Click. Flash. Pose with beaming young fans. Sign a program. Smile. Wave. Repeat.

This level of pomp and circumstance isn’t unlike the kind associated with A-list stars with Oscars under their belt, but these cheerlebrities are teenagers who have harnessed social media and caught the public eye, turning their specific set of skills into a brand and launching themselves to superstardom within cheerleading circles.

As “ambassadors” of the sport, some cheerlebrities are tapped to train with and meet-and-greet other cheerleaders in hopes that some of their star quality will rub off on them. Having cheerlebrities teach tumbling/stunting/stretching clinics for young all-star cheerleaders is especially popular. Naturally, the stars sign autographs and mug for pictures afterward. It’s all part of the new normal—the growing culture of cheerlebrity.

Pros and Cons

Is this emphasis on the individual rather than the team as a whole a good thing for the sport? It depends on whom you talk to.

“I look at [the growth of cheerlebrities] as a tremendous compliment to our sport,” says Courtney Smith-Pope of Cheer Extreme Allstars, who coached cheerlebrity Maddie Gardner. “Basketball has Michael Jordan. Swimming has Michael Phelps. Gymnastics has Gabby Douglas. This is the natural evolution of our sport—there are going to be superstars.”

However, cheerleading is inherently a team sport—after all, elaborate stunts and formations don’t really work if only one person is performing them—so having the spotlight rest on a select few individuals can make for potentially awkward situations.

World Cup All-Stars CEO Elaine Pascale, who coaches cheerlebrity Kelsey Rule, says she’s concerned not only that there is no formal “selection” process for creating a cheerlebrity (potentially excluding more deserving cheerleaders), but also that the pressure to perform could negatively affect a cheerlebrity’s mental game.

“I just worry that if this is the trend, then we’re looking at these athletes more on a professional level than an amateur level, where we’re putting a lot of pressure on them,” says Pascale. “We’re making them have to live up to a title that at 15, 16 or 17 years old, I’m not sure that they’re developed enough to not have it filter over to the competition floor.”

Pascale is quick to clarify, however, that she’s not against recognizing outstanding individuals—she just wishes awards were doled out fairly.

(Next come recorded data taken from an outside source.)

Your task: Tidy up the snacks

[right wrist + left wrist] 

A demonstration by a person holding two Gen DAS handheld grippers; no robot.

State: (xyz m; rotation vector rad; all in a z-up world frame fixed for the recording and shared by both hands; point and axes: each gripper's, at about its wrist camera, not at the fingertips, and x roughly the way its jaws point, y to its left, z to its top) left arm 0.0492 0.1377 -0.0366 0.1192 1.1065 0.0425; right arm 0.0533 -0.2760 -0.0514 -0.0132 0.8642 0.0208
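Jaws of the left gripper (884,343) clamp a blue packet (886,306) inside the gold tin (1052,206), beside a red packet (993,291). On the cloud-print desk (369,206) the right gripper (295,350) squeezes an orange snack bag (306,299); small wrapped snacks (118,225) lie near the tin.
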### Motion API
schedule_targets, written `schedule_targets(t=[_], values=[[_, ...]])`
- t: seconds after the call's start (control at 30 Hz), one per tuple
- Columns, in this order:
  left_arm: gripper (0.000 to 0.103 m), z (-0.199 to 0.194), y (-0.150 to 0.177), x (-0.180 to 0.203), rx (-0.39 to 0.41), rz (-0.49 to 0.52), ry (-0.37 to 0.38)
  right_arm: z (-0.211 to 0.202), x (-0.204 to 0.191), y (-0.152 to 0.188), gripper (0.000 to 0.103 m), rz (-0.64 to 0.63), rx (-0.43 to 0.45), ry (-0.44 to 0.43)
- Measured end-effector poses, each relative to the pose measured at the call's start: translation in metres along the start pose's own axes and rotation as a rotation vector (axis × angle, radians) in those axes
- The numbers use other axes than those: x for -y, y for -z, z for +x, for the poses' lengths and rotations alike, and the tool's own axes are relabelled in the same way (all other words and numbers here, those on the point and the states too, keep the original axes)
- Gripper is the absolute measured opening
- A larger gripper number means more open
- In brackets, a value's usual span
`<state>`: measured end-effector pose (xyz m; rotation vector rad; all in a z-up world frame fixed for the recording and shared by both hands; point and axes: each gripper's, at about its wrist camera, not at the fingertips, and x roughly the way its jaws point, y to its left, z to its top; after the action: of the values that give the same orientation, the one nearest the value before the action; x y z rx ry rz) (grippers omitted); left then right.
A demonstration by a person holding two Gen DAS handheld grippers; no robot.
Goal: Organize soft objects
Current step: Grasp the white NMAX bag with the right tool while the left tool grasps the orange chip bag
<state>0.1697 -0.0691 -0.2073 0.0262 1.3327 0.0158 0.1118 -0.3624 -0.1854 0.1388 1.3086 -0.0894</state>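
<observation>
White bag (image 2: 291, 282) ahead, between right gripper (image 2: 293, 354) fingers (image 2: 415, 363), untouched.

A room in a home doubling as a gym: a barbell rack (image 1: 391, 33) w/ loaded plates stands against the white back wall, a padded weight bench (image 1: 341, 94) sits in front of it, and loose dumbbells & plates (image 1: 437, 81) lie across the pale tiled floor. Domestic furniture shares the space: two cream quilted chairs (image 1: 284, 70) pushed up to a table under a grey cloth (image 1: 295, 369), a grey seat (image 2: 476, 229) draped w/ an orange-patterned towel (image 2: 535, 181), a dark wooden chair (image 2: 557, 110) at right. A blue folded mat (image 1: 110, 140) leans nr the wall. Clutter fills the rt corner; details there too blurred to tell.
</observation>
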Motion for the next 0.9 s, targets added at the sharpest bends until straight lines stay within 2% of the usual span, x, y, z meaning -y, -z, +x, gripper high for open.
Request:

“In any sport we have trophy winners, but I think there’s a forum to congratulate these specific athletes,” she says. “At World Cup, we gather up parents and award a trophy to the best athlete of that particular performance. Those kids go home with that trophy and feel good about themselves, so they’re still connected to that sense of team.”

But is heaping praise and adulation on a supremely talented individual simply the way things go, whether you’re giving a presentation in a boardroom or tumbling on a gym floor? Danica and Jay Noah of 2×2 Productions, which creates personalized DVDs for cheerleaders, picked noted cheerlebrities Maddie Gardner and Maison Baker to introduce their videos, citing the pair’s inner and outer “grace.” But the Noahs do acknowledge a negative response to the cheerlebrity trend.

“There already seems to be a backlash towards this,” they said in an email. “We do think there will always be hose individuals that stand out in a crowd. It’s just human nature. You could pick any classroom, and you will have certain kids that are leaders, planners, fun ones, pretty or handsome athletes, etc. I think that is how it works here—there will always be those that others will want to emulate, whether for an amazing skill or just the way they look and talk.”